Izolda Regensberg thought her story was so extraordinary that it should be made into a film starring Elizabeth Taylor - who indeed looked right for the part. The Polish writer Hanna Krall, who like Izolda survived the Nazi genocide of the Jews in the cauldron of central Europe, turned to the director Krzysztof Kiezlowski for advice on a Hollywood-style treatment.
That didn't work out, but she returned to the story and told it in an arresting style that rises in remarkable fashion to the challenge such a history poses to any narrator, combining steely lyricism with a thriller's tension. The photographs in the closing pages act as a subtly timed reminder that this is not a novel.

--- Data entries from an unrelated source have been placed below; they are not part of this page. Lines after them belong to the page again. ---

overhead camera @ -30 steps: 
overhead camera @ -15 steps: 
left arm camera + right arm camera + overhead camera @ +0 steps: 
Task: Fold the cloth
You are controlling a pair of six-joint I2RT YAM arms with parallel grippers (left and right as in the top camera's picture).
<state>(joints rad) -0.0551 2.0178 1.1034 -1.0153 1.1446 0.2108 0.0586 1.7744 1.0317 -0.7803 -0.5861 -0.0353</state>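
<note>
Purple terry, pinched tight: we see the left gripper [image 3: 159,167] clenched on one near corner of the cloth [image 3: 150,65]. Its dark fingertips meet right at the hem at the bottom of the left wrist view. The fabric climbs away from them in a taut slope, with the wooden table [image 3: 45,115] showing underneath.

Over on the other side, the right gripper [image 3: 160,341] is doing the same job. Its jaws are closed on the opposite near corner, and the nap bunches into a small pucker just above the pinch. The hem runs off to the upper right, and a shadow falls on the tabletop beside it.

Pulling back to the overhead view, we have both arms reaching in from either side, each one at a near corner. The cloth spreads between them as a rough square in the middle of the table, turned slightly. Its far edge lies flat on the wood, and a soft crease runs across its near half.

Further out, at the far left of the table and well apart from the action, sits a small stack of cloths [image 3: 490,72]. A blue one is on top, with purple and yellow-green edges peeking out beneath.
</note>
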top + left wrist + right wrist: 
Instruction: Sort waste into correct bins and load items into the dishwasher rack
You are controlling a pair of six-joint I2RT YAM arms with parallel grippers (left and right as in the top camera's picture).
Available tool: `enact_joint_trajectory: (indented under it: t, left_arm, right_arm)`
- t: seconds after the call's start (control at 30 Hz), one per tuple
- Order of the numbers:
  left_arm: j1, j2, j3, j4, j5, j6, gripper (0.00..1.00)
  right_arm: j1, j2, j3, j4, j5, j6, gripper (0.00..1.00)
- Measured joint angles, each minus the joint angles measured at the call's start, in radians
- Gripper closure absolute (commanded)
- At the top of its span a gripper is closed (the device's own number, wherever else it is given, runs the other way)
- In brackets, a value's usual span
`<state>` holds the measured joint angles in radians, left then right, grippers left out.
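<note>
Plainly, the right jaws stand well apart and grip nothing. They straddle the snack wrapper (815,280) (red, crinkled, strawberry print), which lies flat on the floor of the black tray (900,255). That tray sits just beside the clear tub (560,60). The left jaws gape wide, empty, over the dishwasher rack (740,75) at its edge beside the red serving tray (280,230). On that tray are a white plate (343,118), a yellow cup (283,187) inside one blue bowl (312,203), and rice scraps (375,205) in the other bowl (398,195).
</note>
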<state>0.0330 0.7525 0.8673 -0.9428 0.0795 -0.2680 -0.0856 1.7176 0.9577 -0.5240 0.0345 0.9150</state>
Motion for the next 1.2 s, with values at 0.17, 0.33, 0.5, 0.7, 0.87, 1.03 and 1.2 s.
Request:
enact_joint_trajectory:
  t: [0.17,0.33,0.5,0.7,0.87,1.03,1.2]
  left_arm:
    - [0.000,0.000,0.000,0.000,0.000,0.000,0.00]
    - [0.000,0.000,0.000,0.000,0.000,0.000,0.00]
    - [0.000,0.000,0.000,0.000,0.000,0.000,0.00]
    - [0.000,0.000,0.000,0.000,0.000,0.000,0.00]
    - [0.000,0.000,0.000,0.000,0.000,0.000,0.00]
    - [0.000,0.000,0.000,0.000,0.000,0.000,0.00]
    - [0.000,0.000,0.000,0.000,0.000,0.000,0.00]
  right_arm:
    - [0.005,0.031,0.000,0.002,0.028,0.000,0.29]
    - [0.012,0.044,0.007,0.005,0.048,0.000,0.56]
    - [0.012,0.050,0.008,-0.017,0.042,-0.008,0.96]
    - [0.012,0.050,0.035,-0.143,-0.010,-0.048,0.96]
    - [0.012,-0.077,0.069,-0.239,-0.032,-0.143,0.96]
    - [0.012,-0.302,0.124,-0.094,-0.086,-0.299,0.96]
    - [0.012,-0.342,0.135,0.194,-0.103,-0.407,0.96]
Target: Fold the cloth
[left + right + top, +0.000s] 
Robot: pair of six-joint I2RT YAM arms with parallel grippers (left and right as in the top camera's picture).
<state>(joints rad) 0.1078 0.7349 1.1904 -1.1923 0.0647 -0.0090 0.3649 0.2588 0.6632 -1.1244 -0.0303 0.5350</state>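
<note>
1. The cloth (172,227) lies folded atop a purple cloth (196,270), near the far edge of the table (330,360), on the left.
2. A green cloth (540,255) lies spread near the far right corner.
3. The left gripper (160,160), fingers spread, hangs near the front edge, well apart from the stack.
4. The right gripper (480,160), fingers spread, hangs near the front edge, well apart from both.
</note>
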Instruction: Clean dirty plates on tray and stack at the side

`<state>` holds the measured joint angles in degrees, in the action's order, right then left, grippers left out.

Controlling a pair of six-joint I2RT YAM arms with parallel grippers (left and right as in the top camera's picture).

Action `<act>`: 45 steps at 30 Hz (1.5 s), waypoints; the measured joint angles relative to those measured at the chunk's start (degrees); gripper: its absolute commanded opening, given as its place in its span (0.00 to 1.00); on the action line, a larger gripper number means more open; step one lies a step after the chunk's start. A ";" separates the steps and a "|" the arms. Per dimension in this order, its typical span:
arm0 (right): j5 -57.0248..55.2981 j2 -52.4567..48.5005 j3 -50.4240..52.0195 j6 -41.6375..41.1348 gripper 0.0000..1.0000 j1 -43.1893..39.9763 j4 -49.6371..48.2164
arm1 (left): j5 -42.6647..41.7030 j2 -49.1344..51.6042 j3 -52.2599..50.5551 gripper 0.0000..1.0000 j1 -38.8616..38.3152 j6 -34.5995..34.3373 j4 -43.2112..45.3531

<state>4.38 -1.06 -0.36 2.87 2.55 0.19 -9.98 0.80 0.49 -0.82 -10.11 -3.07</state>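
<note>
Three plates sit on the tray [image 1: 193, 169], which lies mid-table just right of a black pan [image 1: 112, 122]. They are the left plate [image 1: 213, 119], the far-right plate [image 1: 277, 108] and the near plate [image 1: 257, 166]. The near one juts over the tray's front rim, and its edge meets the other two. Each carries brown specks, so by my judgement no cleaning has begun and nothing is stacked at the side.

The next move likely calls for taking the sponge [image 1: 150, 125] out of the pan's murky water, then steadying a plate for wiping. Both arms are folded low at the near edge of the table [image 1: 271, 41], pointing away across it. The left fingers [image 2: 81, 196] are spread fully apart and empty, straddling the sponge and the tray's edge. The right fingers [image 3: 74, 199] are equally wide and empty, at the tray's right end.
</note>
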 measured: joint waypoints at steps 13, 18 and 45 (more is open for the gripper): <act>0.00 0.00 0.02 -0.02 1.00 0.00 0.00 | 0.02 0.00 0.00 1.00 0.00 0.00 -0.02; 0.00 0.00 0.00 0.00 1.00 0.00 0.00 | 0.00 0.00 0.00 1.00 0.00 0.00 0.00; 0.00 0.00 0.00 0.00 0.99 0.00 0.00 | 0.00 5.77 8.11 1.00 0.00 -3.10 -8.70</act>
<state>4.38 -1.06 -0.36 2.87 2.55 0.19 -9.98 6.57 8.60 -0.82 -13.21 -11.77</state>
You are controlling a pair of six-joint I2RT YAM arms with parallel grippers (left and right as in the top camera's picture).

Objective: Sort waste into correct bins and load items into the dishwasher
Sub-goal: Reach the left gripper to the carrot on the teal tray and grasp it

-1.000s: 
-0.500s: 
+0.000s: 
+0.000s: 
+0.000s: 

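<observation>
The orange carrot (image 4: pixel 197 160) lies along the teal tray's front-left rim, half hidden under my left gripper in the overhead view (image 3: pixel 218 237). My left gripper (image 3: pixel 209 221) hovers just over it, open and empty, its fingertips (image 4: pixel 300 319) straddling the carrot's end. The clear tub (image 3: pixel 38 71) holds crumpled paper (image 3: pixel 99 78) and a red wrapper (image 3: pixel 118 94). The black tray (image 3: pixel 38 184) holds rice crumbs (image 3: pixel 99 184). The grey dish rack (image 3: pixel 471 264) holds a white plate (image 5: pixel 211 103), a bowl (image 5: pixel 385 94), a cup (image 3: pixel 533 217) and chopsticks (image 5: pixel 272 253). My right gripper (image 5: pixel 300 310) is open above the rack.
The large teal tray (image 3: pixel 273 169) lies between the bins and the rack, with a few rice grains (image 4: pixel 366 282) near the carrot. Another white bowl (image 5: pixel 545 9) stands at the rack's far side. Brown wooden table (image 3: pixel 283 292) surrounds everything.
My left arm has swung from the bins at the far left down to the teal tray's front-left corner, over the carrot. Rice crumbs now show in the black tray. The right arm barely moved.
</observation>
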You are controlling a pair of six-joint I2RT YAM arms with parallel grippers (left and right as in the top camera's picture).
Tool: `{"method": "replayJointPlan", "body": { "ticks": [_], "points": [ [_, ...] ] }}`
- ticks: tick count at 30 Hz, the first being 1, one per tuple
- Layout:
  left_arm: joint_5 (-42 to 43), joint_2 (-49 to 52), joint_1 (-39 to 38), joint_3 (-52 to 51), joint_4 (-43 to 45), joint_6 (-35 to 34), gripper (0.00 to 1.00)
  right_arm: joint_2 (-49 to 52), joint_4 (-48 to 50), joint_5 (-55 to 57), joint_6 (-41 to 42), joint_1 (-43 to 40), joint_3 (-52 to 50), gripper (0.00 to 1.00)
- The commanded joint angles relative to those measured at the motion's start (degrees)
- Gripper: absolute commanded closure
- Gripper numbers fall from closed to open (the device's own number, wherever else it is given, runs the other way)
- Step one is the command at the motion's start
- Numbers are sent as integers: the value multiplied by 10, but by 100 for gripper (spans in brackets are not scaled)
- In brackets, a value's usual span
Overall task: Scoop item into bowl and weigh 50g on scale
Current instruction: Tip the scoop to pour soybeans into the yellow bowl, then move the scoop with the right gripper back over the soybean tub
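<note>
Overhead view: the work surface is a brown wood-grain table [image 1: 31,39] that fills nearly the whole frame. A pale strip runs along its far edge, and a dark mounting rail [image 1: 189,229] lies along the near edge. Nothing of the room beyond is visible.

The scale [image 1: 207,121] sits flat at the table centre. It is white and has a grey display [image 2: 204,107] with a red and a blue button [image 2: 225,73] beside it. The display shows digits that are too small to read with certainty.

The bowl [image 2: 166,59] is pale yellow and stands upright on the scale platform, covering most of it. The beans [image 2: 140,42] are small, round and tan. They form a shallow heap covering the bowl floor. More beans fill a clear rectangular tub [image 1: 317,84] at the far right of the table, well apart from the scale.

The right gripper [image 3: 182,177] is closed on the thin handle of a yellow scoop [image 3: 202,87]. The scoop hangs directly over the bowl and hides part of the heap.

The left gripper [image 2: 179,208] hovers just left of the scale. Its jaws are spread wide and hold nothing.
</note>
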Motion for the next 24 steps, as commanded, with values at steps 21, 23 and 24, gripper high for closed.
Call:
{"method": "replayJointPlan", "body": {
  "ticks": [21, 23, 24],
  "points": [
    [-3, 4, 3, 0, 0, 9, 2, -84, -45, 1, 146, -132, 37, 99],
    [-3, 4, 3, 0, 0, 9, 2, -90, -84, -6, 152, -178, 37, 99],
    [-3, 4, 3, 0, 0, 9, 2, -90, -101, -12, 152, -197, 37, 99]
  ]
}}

It is certainly a love story, albeit of a singular and mysterious kind. Izolda meets Shayek in occupied Warsaw; they marry; they are separated by force. These are the only facts that matter to Izolda as streets are razed, nations dismembered, relatives executed and communities eviscerated. A logician would need just a couple of briskly chalked lines to state the problem on a blackboard: she and Shayek are the two parts of a single unit; the goal is to reduce the distance between them to zero. But a statistician would need an impossible number of zeroes to express the probability of succeeding.
To have any kind of a chance, she has to keep moving. Survival means living by her wits, passing as not Jewish, delivering messages or goods – once, a jar of cyanide – for money, giving in to sexual coercion from blackmailing policemen. She is captured repeatedly, but achieves an astonishing mobility, trekking across the core of the Nazi Reich. Although she ends up on a train to Auschwitz, Izolda's story is of travelling rather than of being transported.
She is left with the inevitable questions about why she survived while those around her perished. Luck, of course, and agility, but the key is the logic of love that turns survival into a mission. She gave her man her heart; she cannot survive without it, so she has to keep going till she finds him.
Yet this love itself remains mysterious, for we're given little reason to think Shayek reciprocates it, and Izolda's own psyche remains largely hidden. After Auschwitz is liberated, she discovers Shayek at another camp. Having spent the war as the secret agent of a marriage, without a commander, she feels "joy and unbounded relief" when he tells her to straighten her legs. "Their rightful owner has returned," she thinks, understanding liberation in her own paradoxical way.